[To do]: Omit the pictures, but give back every entry below exactly as written.

[Data]:
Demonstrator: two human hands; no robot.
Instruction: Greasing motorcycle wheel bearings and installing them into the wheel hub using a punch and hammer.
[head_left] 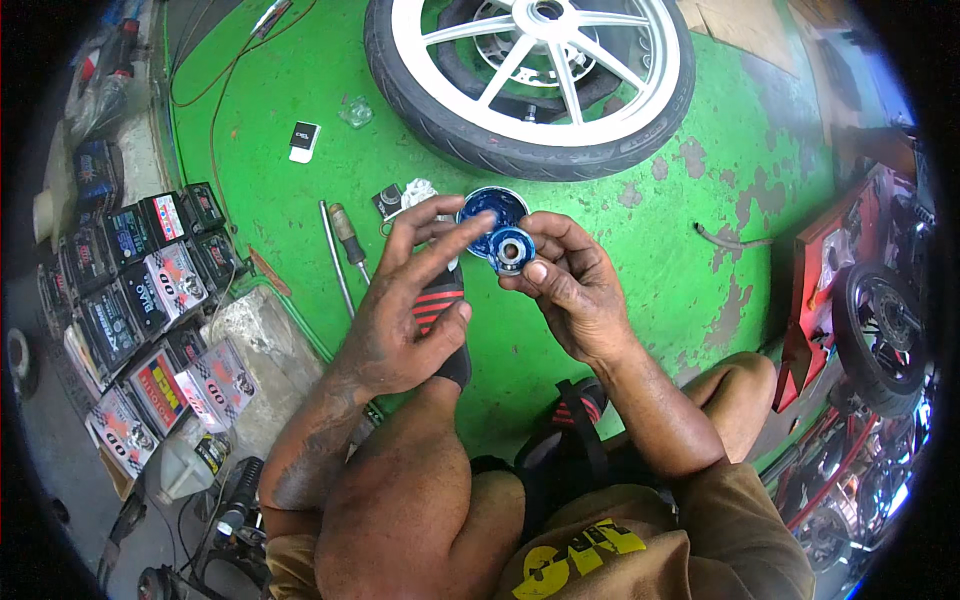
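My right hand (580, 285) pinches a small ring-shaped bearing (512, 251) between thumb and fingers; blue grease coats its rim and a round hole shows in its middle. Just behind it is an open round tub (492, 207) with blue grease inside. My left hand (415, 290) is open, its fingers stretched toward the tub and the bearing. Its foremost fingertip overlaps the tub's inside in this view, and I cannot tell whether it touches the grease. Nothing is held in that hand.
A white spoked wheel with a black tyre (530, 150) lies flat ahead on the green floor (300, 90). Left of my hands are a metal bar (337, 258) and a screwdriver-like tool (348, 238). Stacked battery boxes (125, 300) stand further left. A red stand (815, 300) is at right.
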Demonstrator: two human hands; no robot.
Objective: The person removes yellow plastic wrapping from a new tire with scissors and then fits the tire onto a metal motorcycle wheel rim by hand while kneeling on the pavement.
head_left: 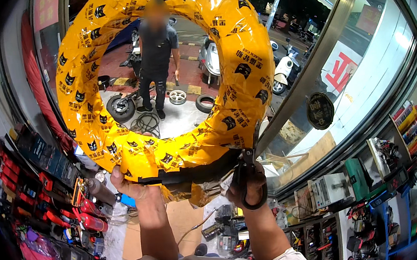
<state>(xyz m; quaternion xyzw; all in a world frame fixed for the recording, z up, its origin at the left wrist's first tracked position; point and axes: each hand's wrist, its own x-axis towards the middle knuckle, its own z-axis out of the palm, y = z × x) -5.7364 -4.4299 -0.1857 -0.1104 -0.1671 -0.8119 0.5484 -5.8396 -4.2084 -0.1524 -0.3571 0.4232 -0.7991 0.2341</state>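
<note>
A large tyre in yellow plastic wrap (pixel 242 60) with black printed motifs is held upright before me. Along its bottom the wrap is torn, baring black rubber (pixel 207 169) and hanging in scraps. My left hand (pixel 132 186) grips the lower left of the wrapped tyre, fingers curled at its edge. My right hand (pixel 250 184) is closed on black-handled scissors (pixel 248 169) at the lower right, blades pointing up against the tyre's edge; part of that hand is hidden behind the handles.
Through the tyre's opening a person (pixel 156 64) stands near loose wheels (pixel 121 107) and a hose. A scooter (pixel 284 74) is outside the glass door (pixel 336 66). Tool shelves and red fire extinguishers (pixel 93 220) line the left, equipment the right (pixel 329 191), cardboard (pixel 133 234) the floor.
</note>
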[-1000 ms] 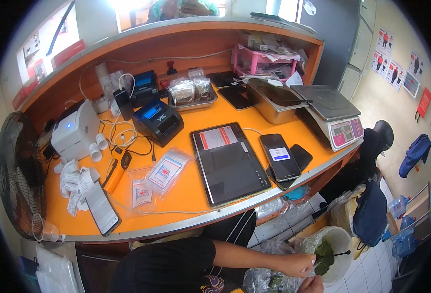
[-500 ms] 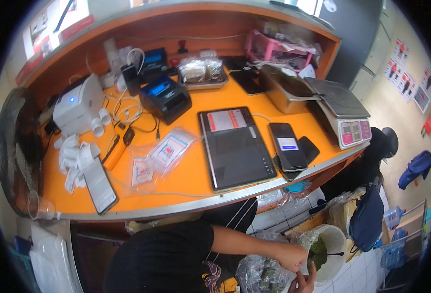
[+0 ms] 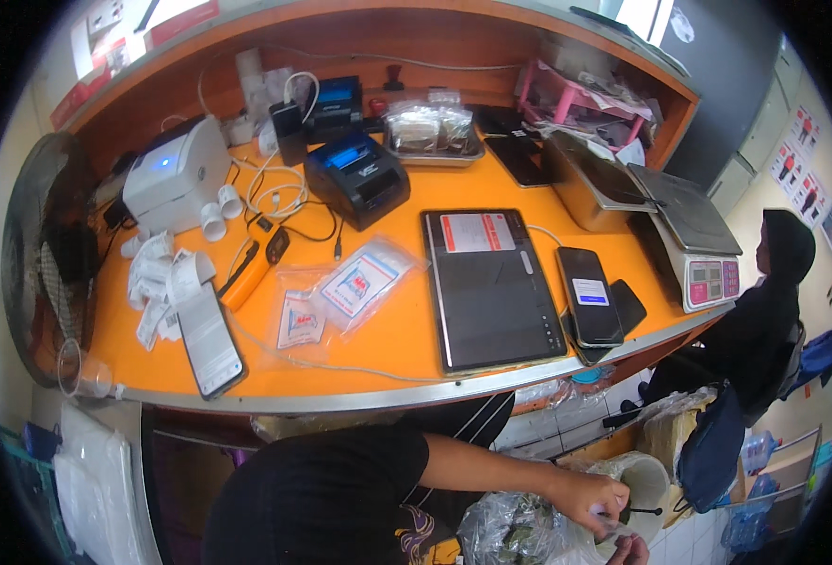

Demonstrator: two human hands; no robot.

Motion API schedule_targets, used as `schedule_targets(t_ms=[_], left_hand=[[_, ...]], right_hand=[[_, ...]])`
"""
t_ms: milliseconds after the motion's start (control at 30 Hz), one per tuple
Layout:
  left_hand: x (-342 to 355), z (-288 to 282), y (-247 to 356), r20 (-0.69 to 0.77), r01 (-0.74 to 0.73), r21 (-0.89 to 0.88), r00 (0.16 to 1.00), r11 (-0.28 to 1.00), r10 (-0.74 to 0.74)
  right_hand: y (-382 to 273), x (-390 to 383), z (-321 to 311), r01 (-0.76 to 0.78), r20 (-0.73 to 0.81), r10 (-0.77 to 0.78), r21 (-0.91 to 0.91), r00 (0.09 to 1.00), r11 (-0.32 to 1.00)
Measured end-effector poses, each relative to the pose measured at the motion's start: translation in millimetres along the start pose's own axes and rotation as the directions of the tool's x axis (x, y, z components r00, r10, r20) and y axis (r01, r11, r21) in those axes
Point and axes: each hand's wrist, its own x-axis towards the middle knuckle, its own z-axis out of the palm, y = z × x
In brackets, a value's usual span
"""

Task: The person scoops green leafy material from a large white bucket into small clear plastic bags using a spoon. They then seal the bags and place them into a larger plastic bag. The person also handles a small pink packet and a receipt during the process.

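My left hand (image 3: 589, 501) reaches across at the lower right, its fingers pinched on a small clear plastic bag (image 3: 612, 529). At the bottom edge, only the fingertips of my right hand (image 3: 629, 551) show, closed at the lower end of the same plastic. Just behind both hands is a white bucket (image 3: 649, 471), its dark green contents mostly covered by the left hand. A long dark handle (image 3: 644, 511) sticks out from the bucket. Beside my left forearm lies a large clear plastic bag (image 3: 505, 527) with greenish stuff inside.
An orange desk (image 3: 378, 273) holds a tablet (image 3: 491, 292), phones (image 3: 590, 297), a black printer (image 3: 355, 179), a white printer (image 3: 178, 174), a weighing scale (image 3: 708, 273) and a metal tray (image 3: 585, 198). Another person (image 3: 764, 311) in black is at the right, past the desk.
My hands have moved slightly right and down, and clear plastic now shows between them. The view has shifted, and the person in black has come upright into sight at the right.
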Motion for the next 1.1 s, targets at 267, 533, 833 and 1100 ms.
schedule_targets(t_ms=[267, 533, 833, 1100], left_hand=[[4.2, 0.5, 4.1, -0.272, -0.102, -0.102, 0.96, 0.99, 0.071], [1.9, 4.5, 2.5, -0.153, -0.06, -0.052, 0.987, 0.997, 0.051], [-0.2, 16.0, -6.4, -0.137, -0.1, -0.018, 0.986, 0.995, 0.096], [1.0, 14.1, 3.1, -0.182, -0.101, -0.027, 0.979, 0.995, 0.094]], right_hand=[[21.1, -11.1, 17.9, -0.171, 0.024, 0.184, 0.499, 0.983, 0.85], [20.0, -15.7, 17.7, -0.23, 0.073, 0.226, 0.521, 0.971, 0.822], [29.6, -22.3, 27.0, -0.203, 0.076, 0.2, 0.621, 0.977, 0.757], [47.9, -32.1, 27.4, -0.236, 0.061, 0.259, 0.646, 0.964, 0.726]])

[Answer to this exercise]:
Demonstrator: two human hands; no robot.
Instruction: Greasing motorcycle wheel bearings and installing them into the wheel hub using a punch and hammer.
[head_left] 
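My right hand (580, 285) pinches a small ring-shaped bearing (512, 251) between thumb and fingers; blue grease coats its rim and a round hole shows in its middle. Just behind it is an open round tub (492, 207) with blue grease inside. My left hand (415, 290) is open, its fingers stretched toward the tub and the bearing. Its foremost fingertip overlaps the tub's inside in this view, and I cannot tell whether it touches the grease. Nothing is held in that hand.
A white spoked wheel with a black tyre (530, 150) lies flat ahead on the green floor (300, 90). Left of my hands are a metal bar (337, 258) and a screwdriver-like tool (348, 238). Stacked battery boxes (125, 300) stand further left. A red stand (815, 300) is at right.
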Demonstrator: two human hands; no robot.
Objective: The person removes yellow plastic wrapping from a new tire with scissors and then fits the tire onto a metal motorcycle wheel rim by hand while kneeling on the pavement.
head_left: 
<state>(xyz m; quaternion xyzw; all in a world frame fixed for the recording, z up, its origin at the left wrist's first tracked position; point and axes: each hand's wrist, its own x-axis towards the middle knuckle, its own z-axis out of the palm, y = z × x) -5.7364 -4.4299 -0.1857 -0.1104 -0.1671 -0.8119 0.5484 -5.8396 -4.2084 -0.1524 -0.3571 0.4232 -0.7991 0.2341</state>
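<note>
A large tyre in yellow plastic wrap (pixel 242 60) with black printed motifs is held upright before me. Along its bottom the wrap is torn, baring black rubber (pixel 207 169) and hanging in scraps. My left hand (pixel 132 186) grips the lower left of the wrapped tyre, fingers curled at its edge. My right hand (pixel 250 184) is closed on black-handled scissors (pixel 248 169) at the lower right, blades pointing up against the tyre's edge; part of that hand is hidden behind the handles.
Through the tyre's opening a person (pixel 156 64) stands near loose wheels (pixel 121 107) and a hose. A scooter (pixel 284 74) is outside the glass door (pixel 336 66). Tool shelves and red fire extinguishers (pixel 93 220) line the left, equipment the right (pixel 329 191), cardboard (pixel 133 234) the floor.
</note>
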[-1000 ms] 
[-500 ms] 
[+0 ms] 

Demonstrator: two human hands; no robot.

Motion API schedule_targets, used as `schedule_targets(t_ms=[_], left_hand=[[_, ...]], right_hand=[[_, ...]])`
"""
t_ms: milliseconds after the motion's start (control at 30 Hz), one per tuple
Layout:
  left_hand: x (-342 to 355), z (-288 to 282), y (-247 to 356), r20 (-0.69 to 0.77), r01 (-0.74 to 0.73), r21 (-0.89 to 0.88), r00 (0.16 to 1.00), r11 (-0.28 to 1.00), r10 (-0.74 to 0.74)
  right_hand: y (-382 to 273), x (-390 to 383), z (-321 to 311), r01 (-0.76 to 0.78), r20 (-0.73 to 0.81), r10 (-0.77 to 0.78), r21 (-0.91 to 0.91), r00 (0.09 to 1.00), r11 (-0.32 to 1.00)
Measured end-effector poses, each relative to the pose measured at the motion's start: translation in millimetres along the start pose's own axes and rotation as the directions of the tool's x axis (x, y, z components r00, r10, r20) and y axis (r01, r11, r21) in those axes
Point and axes: each hand's wrist, its own x-axis towards the middle knuckle, its own z-axis out of the palm, y = z × x
In brackets, a value's usual span
"""

Task: The person scoops green leafy material from a large white bucket into small clear plastic bags using a spoon. They then seal the bags and place them into a larger plastic bag. The person also handles a small pink packet and a receipt during the process.

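My left hand (image 3: 589, 501) reaches across at the lower right, its fingers pinched on a small clear plastic bag (image 3: 612, 529). At the bottom edge, only the fingertips of my right hand (image 3: 629, 551) show, closed at the lower end of the same plastic. Just behind both hands is a white bucket (image 3: 649, 471), its dark green contents mostly covered by the left hand. A long dark handle (image 3: 644, 511) sticks out from the bucket. Beside my left forearm lies a large clear plastic bag (image 3: 505, 527) with greenish stuff inside.
An orange desk (image 3: 378, 273) holds a tablet (image 3: 491, 292), phones (image 3: 590, 297), a black printer (image 3: 355, 179), a white printer (image 3: 178, 174), a weighing scale (image 3: 708, 273) and a metal tray (image 3: 585, 198). Another person (image 3: 764, 311) in black is at the right, past the desk.
My hands have moved slightly right and down, and clear plastic now shows between them. The view has shifted, and the person in black has come upright into sight at the right.
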Motion for the next 1.1 s, targets at 267, 533, 833 and 1100 ms.
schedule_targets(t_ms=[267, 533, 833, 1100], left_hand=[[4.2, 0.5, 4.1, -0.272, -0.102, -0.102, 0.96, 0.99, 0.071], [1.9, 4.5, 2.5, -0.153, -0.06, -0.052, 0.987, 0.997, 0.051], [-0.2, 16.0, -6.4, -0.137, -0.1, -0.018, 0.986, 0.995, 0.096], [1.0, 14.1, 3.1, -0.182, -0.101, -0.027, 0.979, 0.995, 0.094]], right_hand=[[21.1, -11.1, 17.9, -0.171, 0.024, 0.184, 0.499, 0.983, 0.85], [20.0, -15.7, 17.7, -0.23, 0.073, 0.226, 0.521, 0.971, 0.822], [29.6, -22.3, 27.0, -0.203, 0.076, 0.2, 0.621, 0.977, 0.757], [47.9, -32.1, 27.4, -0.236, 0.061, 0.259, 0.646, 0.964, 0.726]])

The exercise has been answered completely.